Even Republicans, like Sen. John McCain (R-AZ), admit that the border is more secure than ever before. Meanwhile, there is more than enough economic and historic evidence for why the debate needs to focus on citizenship, and not border enforcement.

Health

Federal Judge Prevents Arizona From Defunding Planned Parenthood

In a blow to anti-abortion activists looking to use Planned Parenthood as a political pawn in their crusade against women’s reproductive health rights, a federal judge has overturned an Arizona law signed by Gov. Jan Brewer (R) in May 2012 that prohibits using Medicaid funds for services provided by Planned Parenthood facilities in the state.

Judge Neil Wake ruled that Arizona residents “are entitled to get their services from any qualified medical provider,” and the fact that Planned Parenthood provides some abortion-related services does not disqualify the organization from being a “qualified provider,” as the law claimed it did.

State and federal GOP officials have been tripping over each other to strip Planned Parenthood of its federal funding — even though federal dollars can’t be used to cover abortion services, through Planned Parenthood or any other medical provider. Planned Parenthood is actually simply a health care provider for low-income women in the Medicaid program, providing them with preventative screenings and family planning services.

Republican efforts to defund Planned Parenthood have already taken a toll on low-income women in states like Texas, where the war against the provider has sharply curtailed the number of doctors and services available to women, and Oklahoma, where women’s health clinics have been forced to close.

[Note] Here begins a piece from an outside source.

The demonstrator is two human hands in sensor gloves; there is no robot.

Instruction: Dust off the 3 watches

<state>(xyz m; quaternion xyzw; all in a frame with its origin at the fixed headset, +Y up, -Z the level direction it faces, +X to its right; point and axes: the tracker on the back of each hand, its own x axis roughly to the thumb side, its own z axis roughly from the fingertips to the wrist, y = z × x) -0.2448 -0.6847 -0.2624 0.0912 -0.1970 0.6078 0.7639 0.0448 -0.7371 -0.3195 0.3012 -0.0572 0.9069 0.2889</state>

But federal courts have consistently ruled that efforts to cut off Medicaid funding to Planned Parenthood is an overreach, stripping low-income women of essential medical resources.

Wake’s injunction against the Arizona law has already been appealed.

Justice

Report: Border Patrol Shot 16-Year-Old 11 Times In The Back

Credit: Charlie Leight, The Arizona Republic

On October 10, a U.S. Border Patrol agent shot and killed 16-year-old Jose Antonio Elena Rodriguez at the border of Mexico and Arizona. According to details in a new autopsy report, Elena Rodgriguez may have been shot as many as 11 times, all but one bullet hitting the teen from behind.

The details are still emerging in an ongoing FBI investigation. Officials say an agent opened fire on the Mexican teen, who was throwing rocks over the border fence. Under the Border Patrol’s current policy, lethal force can be used against someone throwing rocks if agents view a threat. But according to Nogales, Arizona police, it is extremely unlikely those rocks could have hit someone standing next to the fence.

An independent medical examiner who was not involved in the autopsy said the shooting “could be consistent with someone being shot and falling, with subsequent shots hitting the prone body.”

Since 2010, Border Patrol agents have killed at least 19 people. These investigations take years to resolve, and even then it is “extremely rare” for border authorities to face criminal charges. The Department of Homeland Security is reviewing its policy that allows deadly force against rock-throwers, as its current policies face sharp criticism of human rights abuse.